Und – noch viel wichtiger – womit wir bei der „Unabhängigkeit“ der Medien sind (schon wieder ein Wort, für das ich wohl oder übel die Gänsefüßchen bemühen muss). Denn bei aller berechtigten Kritik an der Linken (die Sozialdemokraten lasse ich mal außen vor, da sie ihren eigenen Namen nicht mehr fehlerfrei schreiben können), der überwiegende Großteil der Medien behandelt linke Positionen wie eine unheilbare Krankheit. Linke Politiker sind in Talkshows immer die Minorität, linke Wissenschaftler oder Historiker (mir fallen da akut Daniele Ganser und Michael Lüders ein) werden als geldgeile Unternehmer oder durchgeknallte Verschwörungstheoretiker dargestellt, ihre Meinungen und Auswertungen kollektiv als nicht annehmbar analysiert. Wohlgemerkt, von den öffentlichen Medien, die wir finanzieren.
Also, was tun?
Keine Ahnung, aber die „Europa-Freunde“ sind die Feinde der Europäer. Sich das bewusst zu machen, würde zumindest den verschleierten Blick auf die Lage etwas aufhellen. Und die „Rechtspopulisten“ sind zwar rhetorisch meilenweit von den „Europa-Freunden“ entfernt, inhaltlich ist es aber eine Suppe. Beide Fraktionen streben Regierungen von oben an, beide interessieren sich für die Masse der Menschen nicht die Bohne.

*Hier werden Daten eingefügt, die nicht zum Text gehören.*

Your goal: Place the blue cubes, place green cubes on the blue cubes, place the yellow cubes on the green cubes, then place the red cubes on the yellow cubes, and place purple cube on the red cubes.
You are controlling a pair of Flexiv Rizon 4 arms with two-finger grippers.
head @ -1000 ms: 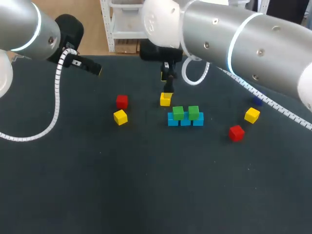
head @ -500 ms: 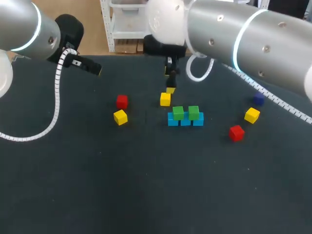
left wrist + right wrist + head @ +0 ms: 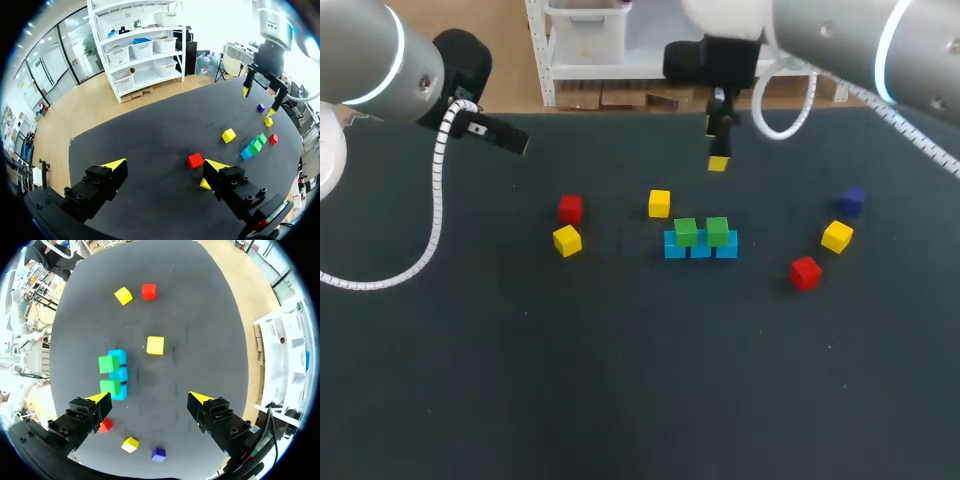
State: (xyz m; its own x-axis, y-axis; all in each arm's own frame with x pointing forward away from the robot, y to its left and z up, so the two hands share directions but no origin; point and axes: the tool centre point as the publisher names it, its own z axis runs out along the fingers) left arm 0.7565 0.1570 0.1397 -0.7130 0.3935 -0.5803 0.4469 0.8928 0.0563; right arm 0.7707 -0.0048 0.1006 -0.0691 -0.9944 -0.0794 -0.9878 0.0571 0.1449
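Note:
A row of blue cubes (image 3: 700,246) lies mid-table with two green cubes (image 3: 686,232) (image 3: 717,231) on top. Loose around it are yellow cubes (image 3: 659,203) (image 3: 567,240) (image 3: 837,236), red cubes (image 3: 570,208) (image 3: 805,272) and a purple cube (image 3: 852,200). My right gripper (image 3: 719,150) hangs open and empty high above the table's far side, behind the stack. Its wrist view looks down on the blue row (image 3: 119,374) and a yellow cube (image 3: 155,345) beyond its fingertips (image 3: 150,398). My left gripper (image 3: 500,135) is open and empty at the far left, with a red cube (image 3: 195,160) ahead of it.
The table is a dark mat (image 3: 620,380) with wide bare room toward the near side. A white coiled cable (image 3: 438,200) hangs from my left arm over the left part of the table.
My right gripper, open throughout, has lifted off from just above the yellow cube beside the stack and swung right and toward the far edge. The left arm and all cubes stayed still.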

Sich bewusst zu machen, dass Regierungen, die sich dem neoliberalen Geist zu widersetzen versuchen, gnadenlos durch die „Europa-Freunde“ unter Druck gesetzt werden, bis sie ächzend aufgeben und die erzwungenen „Reformen“ eben doch umsetzen – sich auch das bewusst zu machen, wäre erkenntnisreicher als sich zu fragen, ob die Macrons oder die Le Pens denn nun schlimmer sind. Denn diese Frage ist recht leicht zu beantworten: Ja, sie sind schlimmer, alle beide.
Wer weiterhin darüber nachdenkt, ob er neoliberal oder rechts wählen soll, wird über kurz oder lang an dem Punkt landen, an dem er feststellt, dass es ziemlich wurscht ist. Wer dagegen wirkliche Veränderungen will, und sei es auch nur durch eine spürbar gestärkte Opposition, der muss klar links wählen. Und sich souverän über den Vorwurf erheben, er wähle „linksextrem“. Das ist nämlich extremer Unsinn.